This code fine-tunes LayoutLM on the SROIE scanned receipts data, and uses Weights & Biases to log losses and metrics during training, and annotated images with bounding box predictions. Here is the accompanying Report.
First, make sure to install the pipenv environment, using pipenv install
. This requires pipenv to have access to python 3.9. To install and manage different python versions, try out pyenv. All instructions below assume the pipenv
environment is activated; to activate, run pipenv shell
.
The preprocessing for this slightly nonstandard, since the OCR and labels are given in a format that is not consistent with the per-token level classification setup that LayoutLM requires. More details given in this section of the report.

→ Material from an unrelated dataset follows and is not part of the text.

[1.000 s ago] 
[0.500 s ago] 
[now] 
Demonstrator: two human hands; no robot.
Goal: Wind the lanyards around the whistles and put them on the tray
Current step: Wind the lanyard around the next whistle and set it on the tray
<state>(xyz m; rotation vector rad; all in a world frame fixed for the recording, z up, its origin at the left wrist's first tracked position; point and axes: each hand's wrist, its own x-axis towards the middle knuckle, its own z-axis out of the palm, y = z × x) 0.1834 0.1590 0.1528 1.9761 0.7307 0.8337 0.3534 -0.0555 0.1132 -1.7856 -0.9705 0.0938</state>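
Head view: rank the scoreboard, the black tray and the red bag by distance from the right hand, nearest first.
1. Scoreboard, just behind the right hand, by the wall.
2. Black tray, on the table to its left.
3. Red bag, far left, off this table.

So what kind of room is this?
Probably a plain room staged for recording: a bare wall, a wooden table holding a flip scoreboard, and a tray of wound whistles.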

To run the preprocessing step, from the base directory, run
python -m scripts.preprocess
To train, run the following command from base directory
python -m scripts.train
The different objects used in preprocessing the data and training the model are contained in the objects
directory. Below is a rough listing of the files and objects contained
- objects
- constants.py
- config
- task_1_dir
- dataset.py
- SROIE(Dataset)
- model.py
- tokenizer
- model
- trainer.py
- Trainer
- transforms.py
- GetTokenBoxesLabels
- constants.py
Special attention should be brought to the callable class GetTokenBoxesLabels
defined in transforms.py
. This does three main things
- Tracks tokenization of words and appropriately duplicates the bounding boxes accommodate the tokenized sequence.
- Pads the input sequence to the max length allowable by the tokenizer (here it is BERTTokenizer, so 256).
- Normalizes coordinates to be between 0 and 1000. This is required by LayoutLM.
An example of why #1 is necessary might be if the sequence of (word, bbox)
pairs corresponding to a segment of text on a document is
[("I", [100, 100, 120, 150]), ("am", [130, 100, 160, 150]), ("sleeping", [140, 100, 280, 150])]
Here the bounding box coordinates are in the format [x1, y1, x2, y2]
, where x1
and x2
are the left- and right- most coordinates of the bounding box; and similarly y1
and y2
are the top- and bottom- most coordinates. The tokenizer itself operates only on the sequence of words
I am sleeping
and returns the sequence of tokens
I am sleep ##ing
But does not operate on the bounding boxes. For the purposes of LayoutLM, we want the (token, bbox)
sequence to be
[("I", [100, 100, 120, 150]), ("am", [130, 100, 160, 150]), ("sleep", [140, 100, 280, 150]), ("##ing", [140, 100, 280, 150])]
GetTokenBoxesLabels
takes care of this.